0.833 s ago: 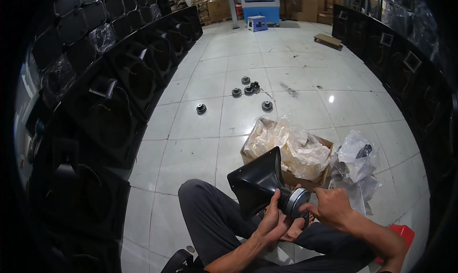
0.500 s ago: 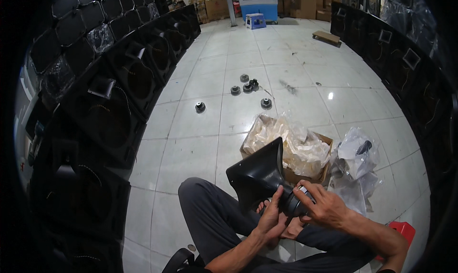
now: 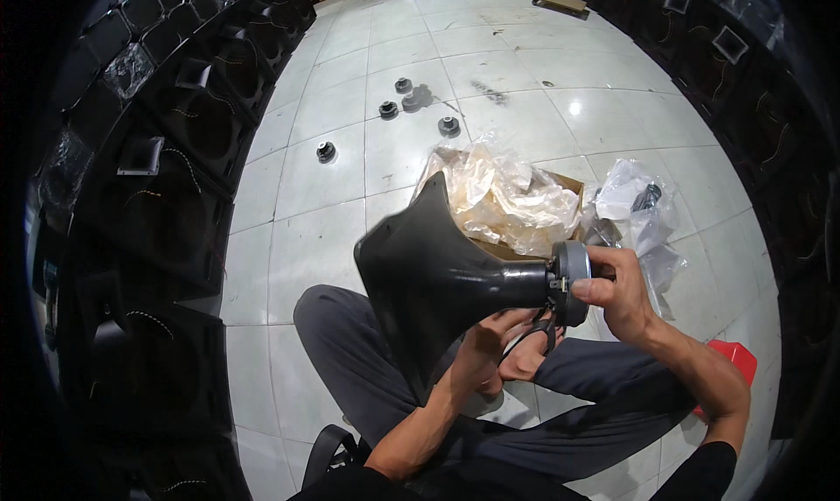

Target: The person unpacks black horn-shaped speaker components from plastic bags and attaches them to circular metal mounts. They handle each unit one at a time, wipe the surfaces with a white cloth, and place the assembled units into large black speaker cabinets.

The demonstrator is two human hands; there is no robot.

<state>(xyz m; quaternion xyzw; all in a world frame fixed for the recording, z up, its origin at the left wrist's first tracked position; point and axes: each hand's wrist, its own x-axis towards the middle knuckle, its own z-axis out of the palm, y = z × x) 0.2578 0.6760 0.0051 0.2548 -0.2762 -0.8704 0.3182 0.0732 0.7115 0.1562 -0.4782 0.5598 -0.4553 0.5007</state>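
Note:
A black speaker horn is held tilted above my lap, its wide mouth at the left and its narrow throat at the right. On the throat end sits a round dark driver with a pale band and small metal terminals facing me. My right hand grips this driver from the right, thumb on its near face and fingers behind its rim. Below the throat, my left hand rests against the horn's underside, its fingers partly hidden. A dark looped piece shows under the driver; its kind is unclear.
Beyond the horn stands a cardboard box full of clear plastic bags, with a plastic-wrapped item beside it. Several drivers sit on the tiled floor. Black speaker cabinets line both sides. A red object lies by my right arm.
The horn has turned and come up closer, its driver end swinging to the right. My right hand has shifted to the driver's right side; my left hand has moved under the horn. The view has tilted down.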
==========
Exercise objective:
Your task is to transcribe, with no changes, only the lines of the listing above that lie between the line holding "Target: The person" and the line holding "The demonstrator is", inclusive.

Your solution:
Target: The person unpacks black horn-shaped speaker components from plastic bags and attaches them to circular metal mounts. They handle each unit one at a time, wipe the surfaces with a white cloth, and place the assembled units into large black speaker cabinets.

The demonstrator is two human hands; there is no robot.

What appears above is the complete answer.